● TASK ITEM: All of the entries must be reproduced exactly, with no images carried over.

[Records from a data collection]
┄┄┄┄┄┄

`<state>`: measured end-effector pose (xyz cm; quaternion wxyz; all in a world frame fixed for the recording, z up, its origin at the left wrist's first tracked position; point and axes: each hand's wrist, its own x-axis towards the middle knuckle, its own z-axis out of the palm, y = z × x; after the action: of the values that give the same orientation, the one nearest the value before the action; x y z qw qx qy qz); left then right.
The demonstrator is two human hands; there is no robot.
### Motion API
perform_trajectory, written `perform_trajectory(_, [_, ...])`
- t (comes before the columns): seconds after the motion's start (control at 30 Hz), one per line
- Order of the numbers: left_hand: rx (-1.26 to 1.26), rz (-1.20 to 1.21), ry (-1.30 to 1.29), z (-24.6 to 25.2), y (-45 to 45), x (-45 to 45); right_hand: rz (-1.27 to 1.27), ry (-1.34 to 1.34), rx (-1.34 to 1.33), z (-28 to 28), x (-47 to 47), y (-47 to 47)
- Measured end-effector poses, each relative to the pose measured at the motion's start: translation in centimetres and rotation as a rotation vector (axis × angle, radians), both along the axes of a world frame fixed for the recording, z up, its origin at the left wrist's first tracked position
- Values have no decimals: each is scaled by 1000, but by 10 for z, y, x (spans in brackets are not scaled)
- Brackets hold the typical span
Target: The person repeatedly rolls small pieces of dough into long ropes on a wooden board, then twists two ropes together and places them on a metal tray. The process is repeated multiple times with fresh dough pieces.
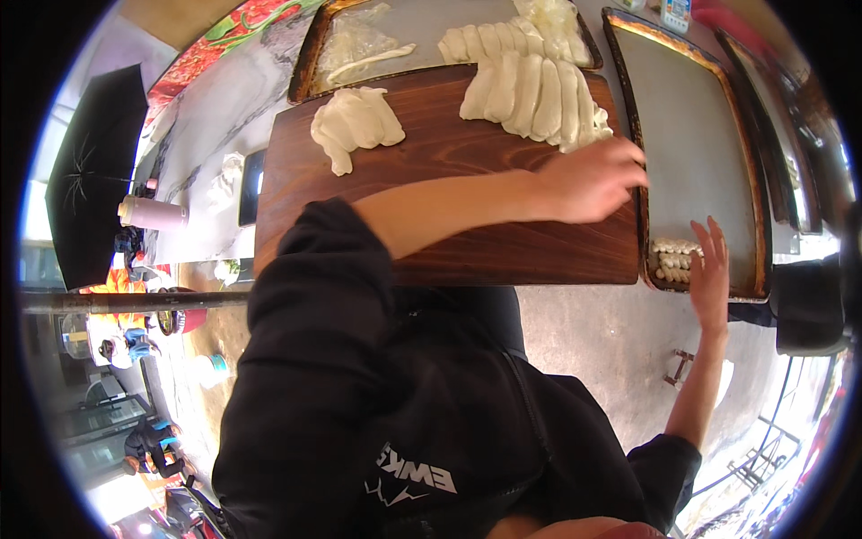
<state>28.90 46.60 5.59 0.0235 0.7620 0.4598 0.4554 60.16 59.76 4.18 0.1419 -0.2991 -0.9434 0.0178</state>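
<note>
My left hand reaches across the wooden board to its right edge, just below a row of pale dough strips. It is blurred with fingers bent, and whether anything is in them is hidden. My right hand is at the near end of a dark-rimmed baking tray, fingers apart and nothing visible in them. Beside it, in the tray's near left corner, lie several small twisted dough pieces; I cannot tell whether the hand touches them. A smaller clump of dough strips rests on the board's left part.
Behind the board, another baking tray holds clear plastic film and more dough. Further trays stand at the right. A phone-like dark device, a pink bottle and a black umbrella are at the left.
</note>
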Motion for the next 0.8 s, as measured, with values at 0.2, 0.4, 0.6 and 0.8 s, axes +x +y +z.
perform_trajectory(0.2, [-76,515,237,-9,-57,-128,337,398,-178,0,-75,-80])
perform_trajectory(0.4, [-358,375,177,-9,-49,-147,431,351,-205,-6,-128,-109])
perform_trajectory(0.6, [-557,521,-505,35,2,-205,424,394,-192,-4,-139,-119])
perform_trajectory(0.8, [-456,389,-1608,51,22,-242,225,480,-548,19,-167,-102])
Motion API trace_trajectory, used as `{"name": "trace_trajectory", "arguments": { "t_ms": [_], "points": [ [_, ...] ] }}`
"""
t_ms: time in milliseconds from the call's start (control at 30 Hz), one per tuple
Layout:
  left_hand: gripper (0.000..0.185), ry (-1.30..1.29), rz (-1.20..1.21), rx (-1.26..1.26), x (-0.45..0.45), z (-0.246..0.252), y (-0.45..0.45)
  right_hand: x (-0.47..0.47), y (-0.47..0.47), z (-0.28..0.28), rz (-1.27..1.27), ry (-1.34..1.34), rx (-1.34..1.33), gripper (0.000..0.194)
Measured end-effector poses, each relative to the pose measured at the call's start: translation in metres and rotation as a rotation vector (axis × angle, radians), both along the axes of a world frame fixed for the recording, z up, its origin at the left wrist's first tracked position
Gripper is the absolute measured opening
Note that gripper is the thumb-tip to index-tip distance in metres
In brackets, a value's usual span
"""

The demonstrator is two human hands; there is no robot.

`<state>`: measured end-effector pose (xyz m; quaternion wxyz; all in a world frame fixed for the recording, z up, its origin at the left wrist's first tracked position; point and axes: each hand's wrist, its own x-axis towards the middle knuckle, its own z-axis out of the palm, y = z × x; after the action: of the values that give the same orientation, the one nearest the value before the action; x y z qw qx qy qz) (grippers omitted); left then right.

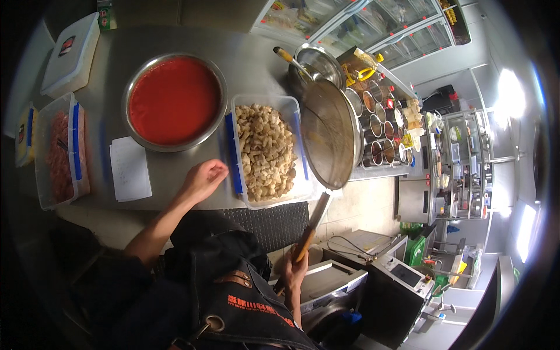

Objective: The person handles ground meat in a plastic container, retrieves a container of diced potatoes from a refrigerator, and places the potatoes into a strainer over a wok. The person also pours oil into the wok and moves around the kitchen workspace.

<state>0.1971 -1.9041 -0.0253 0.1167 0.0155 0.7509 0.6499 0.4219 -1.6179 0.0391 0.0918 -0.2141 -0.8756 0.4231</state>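
My right hand grips the wooden handle of a large round mesh strainer. The strainer is tilted beside the right end of a clear plastic container, partly hiding the metal vessels behind it. Pale brown diced food fills much of that container, which has blue clips on its sides. Over the steel worktop, my left hand has its fingers curled, with nothing visible in them. It is near the container's left side and below a steel bowl of red liquid.
A sheet of paper bearing writing lies on the steel worktop. Farther left are a tub of minced meat and a white lidded box. Seasoning pots and an oil jug crowd the right. Glass-door refrigerators stand behind.
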Motion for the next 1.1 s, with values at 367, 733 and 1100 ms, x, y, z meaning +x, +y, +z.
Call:
{"name": "trace_trajectory", "arguments": {
  "t_ms": [367,733,1100],
  "points": [
    [0.049,0.439,-0.257,-0.388,-0.102,0.042,0.087,-0.018,-0.043,0.014,0.039,-0.093,0.003,0.032],
    [0.06,0.407,-0.404,-0.488,-0.131,0.034,0.084,-0.01,-0.06,0.037,-0.027,-0.107,0.032,0.035],
    [0.044,0.353,-0.514,-0.592,-0.126,0.043,0.081,0.006,-0.062,0.04,-0.14,-0.151,-0.251,0.033]
  ]
}}
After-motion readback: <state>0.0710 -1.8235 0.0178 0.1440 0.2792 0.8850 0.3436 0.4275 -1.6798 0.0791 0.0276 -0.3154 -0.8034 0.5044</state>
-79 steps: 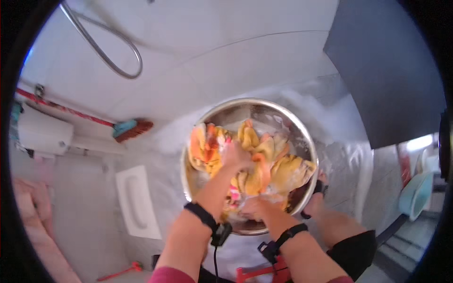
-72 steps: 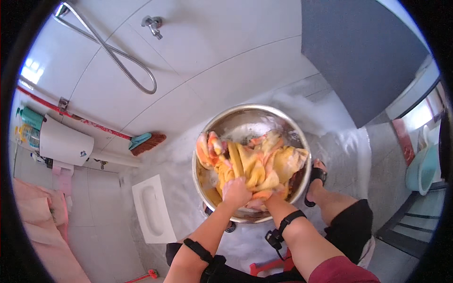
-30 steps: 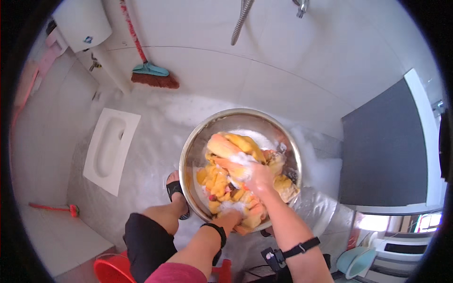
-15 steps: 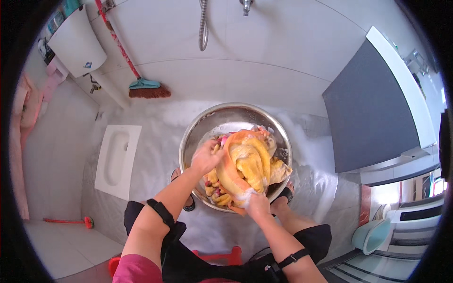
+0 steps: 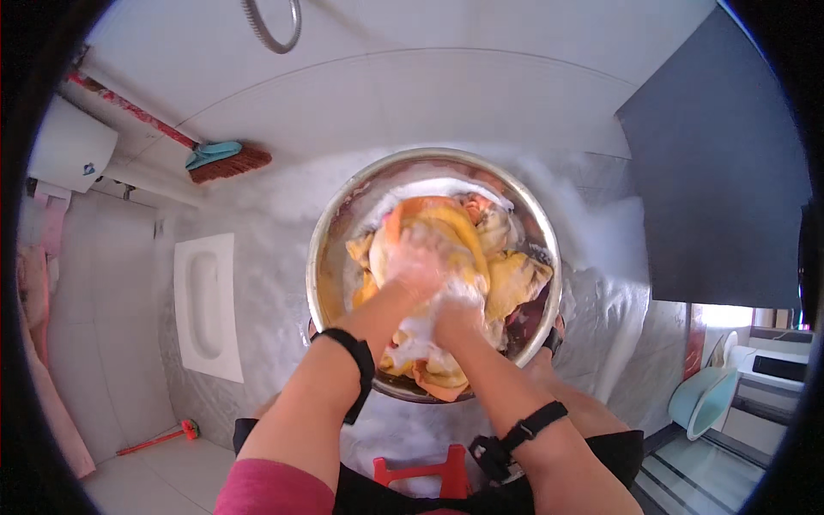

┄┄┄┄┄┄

● SOLUTION TO THIS PROBLEM:
`<state>`: measured end-effector pose (xyz cm; quaternion wxyz; all in a world frame fixed for the recording, z up, its origin at the left wrist's first tracked position; point and axes: each hand's wrist, its own x-axis towards the middle knuckle, its own z-axis out of the palm, y = z × x; after the action: of the values that give the same orientation, the one nearest the value before the action; x y z qw qx qy qz); left then right.
The demonstrator is two human hands; there is no robot.
### Motion API
perform_trajectory, written `perform_trajectory(_, [_, ...])`
- t (comes before the columns): seconds after the motion's start (control at 30 Hz), one per line
- Order of the numbers: left_hand: rx (-1.26 to 1.26), rz (-1.20 to 1.21), ry (-1.30 to 1.29), z (-24.6 to 25.2), y (-45 to 45), x (-45 to 45); right_hand: rz (-1.27 to 1.27), ry (-1.34 to 1.34), rx (-1.34 to 1.33), z (-28 to 28), x (-47 to 47), y (-47 to 47)
- Measured end-effector poses, each relative to the pose measured at the motion's start: translation in centimetres and rotation as a rotation vector (axis × angle, radians), both along the axes of a world frame fixed for the recording, z up, its origin at the left wrist's first tracked position
- Values have no decimals: each is scaled by 1000, but by 10 for z, y, x (spans in brackets are not scaled)
- Brackets hold the typical span
Target: The person repeatedly rolls small pieces of dough into long ropes on a wooden board, then twists two ropes together and places them on a metal tray. The process is repeated multiple times with fresh dough pieces.
<state>28.90 46.60 5.59 0.0235 0.7620 0.4598 0.4554 60.16 59.76 4.18 0.1419 -0.2991 -0.9434 0.0178</state>
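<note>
My left hand reaches across the wooden board to its right edge, just below a row of pale dough strips. It is blurred with fingers bent, and whether anything is in them is hidden. My right hand is at the near end of a dark-rimmed baking tray, fingers apart and nothing visible in them. Beside it, in the tray's near left corner, lie several small twisted dough pieces; I cannot tell whether the hand touches them. A smaller clump of dough strips rests on the board's left part.
Behind the board, another baking tray holds clear plastic film and more dough. Further trays stand at the right. A phone-like dark device, a pink bottle and a black umbrella are at the left.
</note>
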Motion for the next 0.8 s, as measured, with values at 0.2, 0.4, 0.6 and 0.8 s, axes +x +y +z.
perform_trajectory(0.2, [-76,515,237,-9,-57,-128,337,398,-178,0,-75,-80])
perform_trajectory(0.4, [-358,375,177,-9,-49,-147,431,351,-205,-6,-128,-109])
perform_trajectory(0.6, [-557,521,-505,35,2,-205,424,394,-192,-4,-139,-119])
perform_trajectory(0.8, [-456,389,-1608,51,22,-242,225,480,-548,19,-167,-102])
Motion API trace_trajectory, used as `{"name": "trace_trajectory", "arguments": { "t_ms": [_], "points": [ [_, ...] ] }}`
"""
t_ms: time in milliseconds from the call's start (control at 30 Hz), one per tuple
Layout:
  left_hand: gripper (0.000..0.185), ry (-1.30..1.29), rz (-1.20..1.21), rx (-1.26..1.26), x (-0.45..0.45), z (-0.246..0.252), y (-0.45..0.45)
  right_hand: x (-0.47..0.47), y (-0.47..0.47), z (-0.28..0.28), rz (-1.27..1.27), ry (-1.34..1.34), rx (-1.34..1.33), gripper (0.000..0.194)
Measured end-effector poses, each relative to the pose measured at the call's start: translation in metres and rotation as a rotation vector (axis × angle, radians), both along the axes of a world frame fixed for the recording, z up, its origin at the left wrist's first tracked position
Gripper is the absolute measured opening
Note that gripper is the thumb-tip to index-tip distance in metres
In brackets, a value's usual span
"""

The demonstrator is two human hands; there is no robot.

`<state>`: measured end-effector pose (xyz m; quaternion wxyz; all in a world frame fixed for the recording, z up, its origin at the left wrist's first tracked position; point and axes: each hand's wrist, its own x-axis towards the middle knuckle, its own z-axis out of the palm, y = z × x; after the action: of the values that give the same orientation, the one nearest the value before the action; x y z qw qx qy qz) (grippers omitted); left then right.


Objective: The person handles ground meat in a plastic container, retrieves a container of diced potatoes from a refrigerator, and places the potatoes into a strainer over a wok. The person also pours oil into the wok and moves around the kitchen workspace.

<state>0.1971 -1.9041 -0.0253 0.1167 0.0155 0.7509 0.6499 0.4219 -1.6179 0.0391 0.0918 -0.2141 -0.8756 0.4231</state>
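My right hand grips the wooden handle of a large round mesh strainer. The strainer is tilted beside the right end of a clear plastic container, partly hiding the metal vessels behind it. Pale brown diced food fills much of that container, which has blue clips on its sides. Over the steel worktop, my left hand has its fingers curled, with nothing visible in them. It is near the container's left side and below a steel bowl of red liquid.
A sheet of paper bearing writing lies on the steel worktop. Farther left are a tub of minced meat and a white lidded box. Seasoning pots and an oil jug crowd the right. Glass-door refrigerators stand behind.
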Motion for the next 1.1 s, with values at 367, 733 and 1100 ms, x, y, z meaning +x, +y, +z.
Call:
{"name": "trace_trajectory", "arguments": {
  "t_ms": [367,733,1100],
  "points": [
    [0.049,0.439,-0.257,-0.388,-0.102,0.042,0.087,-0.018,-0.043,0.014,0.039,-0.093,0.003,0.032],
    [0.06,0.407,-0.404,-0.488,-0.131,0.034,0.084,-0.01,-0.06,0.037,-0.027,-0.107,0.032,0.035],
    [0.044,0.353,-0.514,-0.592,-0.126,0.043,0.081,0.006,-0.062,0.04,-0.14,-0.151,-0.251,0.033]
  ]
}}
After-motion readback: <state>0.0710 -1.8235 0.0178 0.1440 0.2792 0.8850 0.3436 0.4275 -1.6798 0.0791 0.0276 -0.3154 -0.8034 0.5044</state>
-79 steps: 
-72 steps: 
-30 steps: 
-15 steps: 
+0 steps: 

The output shown is complete.